Он кивнул, потянулся к кувшинчику. Осторожно обхватив пальцами узкое горлышко, наполнил две рюмки.
— Выпей со мной, сиятельная Забирающая, за ту душу, что не отняла, — ожесточенно ухмыльнулся Ингар, глядя мне в глаза.
— Я выпью за твоего отца, — примирительным тоном ответила я и поднесла к губам рюмку. Крепкий напиток сильно пах анисом, пьянеть не хотелось, но и не отпить не могла. Потому что Ингар хищно следил за каждым моим движением.
Глоток обжег гортань, на глазах выступили слезы, я закашлялась. Сарех залпом опустошил рюмку, понюхал кусок лепешки.
— Забористая ракы, добрая, — он вновь взял кувшинчик, плеснул себе еще. — За то, что его душа свободна!
На сей раз он, к счастью, не дожидался, пока я отопью. Выпил сам. После третей рюмки съел лепешку, после четвертой положил на тарелку кусок мяса, но тот так и остался нетронутым.
Я опасливо наблюдала за изменениями, сосредоточилась на попытках прочитать сареха. Горькую пустоту и тусклое безразличие к происходящему сменила злоба. Ядовитая, разъедающая сердце. Ракы гасила ее, туманила хмелем, поднимала на поверхность боль утраты и слезы. Но, глядя на сложившего на груди, чуть покачивающего взад-вперед Ингара, я знала, что злоба вернется, пробудит желание мстить.
После пятой рюмки незримая стена рухнула — Ингар начал рассказывать.
Он говорил о Снураве, который не был ему родным отцом. Оказалось, лекарь подобрал замерзающего сироту на улице и сделал для него больше, чем многие родители делают для своих родных детей. Ингар говорил о городе на севере, где они жили, о том, что опытного Снурава пригласили работать в посольстве сарехов в Ратави. Что там лекарь прослужил восемь лет до появления нового посла, господина Далибора. У того был личный врачеватель, держать второго посол считал неправильным. Но едва об этом пошел слух, посол даркези предложил Снураву работу. На господина Квиринга лекарь проработал чуть больше трех лет. По словам Ингара, у его отца не было даже маломальских недоразумений с послом.
Сарех говорил о своей общине, о том, как хорошо лекарь ладил с людьми, что его любили и уважали. Это было правдой, как и предыдущие откровения Ингара. Как и последующие рассказы об отце и времени, что они проводили вместе.
Нет, образ лекаря Снурава не был исключительно хорошим, да Ингар и не пытался сделать его таким. Оттого нашлось в рассказе место и порокам. Страсть к азартным играм была одним из них, но и тут мне не удалось ни за что уцепиться. В игре Снурав знал меру: долгов не накапливал, не жульничал, противников выбирал тщательно. Он любил хорошую честную игру, а умение красиво закрутить кости считал мастерством.

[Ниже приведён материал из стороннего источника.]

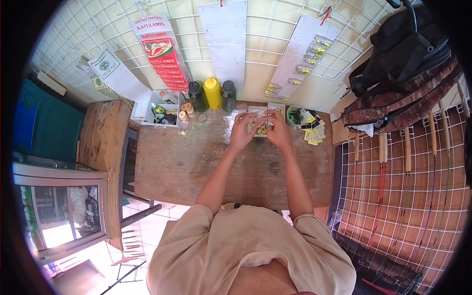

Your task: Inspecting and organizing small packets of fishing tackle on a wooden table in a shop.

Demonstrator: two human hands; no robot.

Если бы я сама не прожила во время ритуала тот день, когда лекарь приготовил и дал яд, никогда бы не поверила, что этот человек был способен на подобное. Понятно, что община за него так заступалась. Ясно, почему сын готов был на все, лишь бы предотвратить ритуал.
Ингар говорил и говорил, рассказывал все новые истории об отце. При других обстоятельствах я бы радовалась этой словоохотливости и задавала вопросы, но сарех продолжал пить. Его речь постепенно становилась размытой, он часто терял нить беседы и начинал с начала.
Ингар был вдребезги пьян, но все же допил остатки ракы из кувшинчика и моей рюмки ради соблюдения традиций. Сарехи верили, что северные боги наблюдали за поминальными трапезами. Если на столе оставались крепкие напитки, значит, скорбь по усопшему не сильна, и места в небесном чертоге он не заслужил.